Они освободили липовых «ваххабитов» – и вместе укатили в сторону Грозного…
Ингушетия– соседняя с Чечней маленькая республика, когда-то, во времена СССР, часть единой Чечено-Ингушской АССР со столицей в Грозном. С самого начала войны Ингушетия поставила себя особняком по отношению к политике федерального центра, касающейся методов так называемой «антитеррористической операции».
Во-первых, в сентябре 1999 года, с началом бомбежек Грозного и большинства сел, Ингушетия, по указу своего президента Руслана Аушева, открыла все свои границы для многотысячного потока беженцев, и очень быстро на ингушской земле их оказалось почти 200 тысяч, поселенных, в лучшем случае, в наспех организованных лагерях и палатках, а в худшем– в трансформаторных будках, на автостанциях, в гаражах, на заброшенных фермах и даже в кладбищенских подсобках. И это при том, что население самой Ингушетии– чуть более 300 тысяч, с соответственными мощностями в обеспечении водой, электричеством и продуктами.
Во-вторых, Ингушетия поступила так единственная из всех других близлежащих республик, и в противовес им. Самый показательный пример прокремлевского поведения окрестных Чечне территорий– Кабардино-Балкария. По приказу президента Валерия Кокова, полностью подконтрольного Москве человека, в сентябре 1999 года на границах КБР просто-напросто выставили заградительные кордоны, и обезумевшие от всего пережитого, уставшие и голодные люди, с младенцами и стариками на руках, нуждающиеся в срочной медицинской помощи, вынуждены были поворачивать назад… Но куда? В Чечню дороги не было, и
беженцы шли все в ту же Ингушетию, принявшую на себя главный удар чеченского исхода.
Наконец, в-третьих, Ингушетия и дальше совершала этот свой подвиг, как могла. Заботилась о беженцах почти три года, несмотря на нападки подконтрольных Кремлю СМИ и на беспрецедентное давление и шантаж из Москвы, которому подвергался все это время президент Аушев, что и привело, в конце концов, к его отставке в январе 2002 года, внеочередным президентским выборам, череде тяжелейших испытаний и воцарению в апреле 2002 года в Ингушетии в качестве президента генерала ФСБ Мурата Зязикова– ставленника и Кремля, и лично Путина, и в целом отечественных спецслужб, к этому времени окончательно, по проииюму советскому образцу, окрепших во всех властных щелях нашей страны…
Однако пока– конец февраля 2000-го. До смещения Аушева еще очень далеко, и мы разговариваем в Магасе– недавно отстроенной ингушской столице, в президентском дворце. Наш разговор происходит на фоне льющегося через СМИ потока кремлевских бредней о том, что теперь, после штурма Грозного и ухода оттуда боевиков во главе с Масхадовым и Басаевым,– наступает «конец войне». Как известно, конца войны нет до сих пор… Но тогда мы же этого еще не знали.

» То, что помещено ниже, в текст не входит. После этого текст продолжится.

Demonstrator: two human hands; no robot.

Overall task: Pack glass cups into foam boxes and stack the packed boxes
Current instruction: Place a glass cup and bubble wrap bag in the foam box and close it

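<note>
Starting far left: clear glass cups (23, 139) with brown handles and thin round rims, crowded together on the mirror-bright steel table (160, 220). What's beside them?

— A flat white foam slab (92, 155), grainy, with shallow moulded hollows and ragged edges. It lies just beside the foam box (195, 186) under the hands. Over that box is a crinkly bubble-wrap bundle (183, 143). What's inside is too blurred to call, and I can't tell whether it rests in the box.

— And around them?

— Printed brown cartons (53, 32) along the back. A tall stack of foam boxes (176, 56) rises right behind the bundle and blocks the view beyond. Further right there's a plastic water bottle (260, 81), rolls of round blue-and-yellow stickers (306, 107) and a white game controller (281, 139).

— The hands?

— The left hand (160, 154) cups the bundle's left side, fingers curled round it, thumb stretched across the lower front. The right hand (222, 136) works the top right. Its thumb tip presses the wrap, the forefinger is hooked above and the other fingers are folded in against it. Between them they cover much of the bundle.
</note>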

– Так конец войне или нет?
– Нет, конечно, – все только начинается. Боевые действия продолжаются по всему периметру. В Грозном – боевики. В селах – тоже… А где террористы? В моей системе координат «антитеррористическая операция» может заканчиваться только тем, что заложники выходят на свободу, а террористы задержаны, наказаны или уничтожены.
– Но ведь часть заложников уже освобождена? Военные показывают их по телевизору.
– Это те, кто мог быть вызволен из неволи и без крупномасштабных боевых действий. Более того, я уверен: без войны они бы вышли из плена еще быстрее.
– Так как бы вы назвали нынешний этап войны?
– Я не знаю, потому что вообще никакого этапа не вижу. Базы террористов не уничтожены – они по-прежнему по всей территории Чечни. Объявленная партизанская война продолжается.
– Однако мирная жизнь, уверяет Кремль, кое-где в Чечне налаживается?
– Где? Покажите! У нас в Ингушетии по-прежнему более 200 тысяч беженцев! Все южные районы – здесь. Грозный – тоже.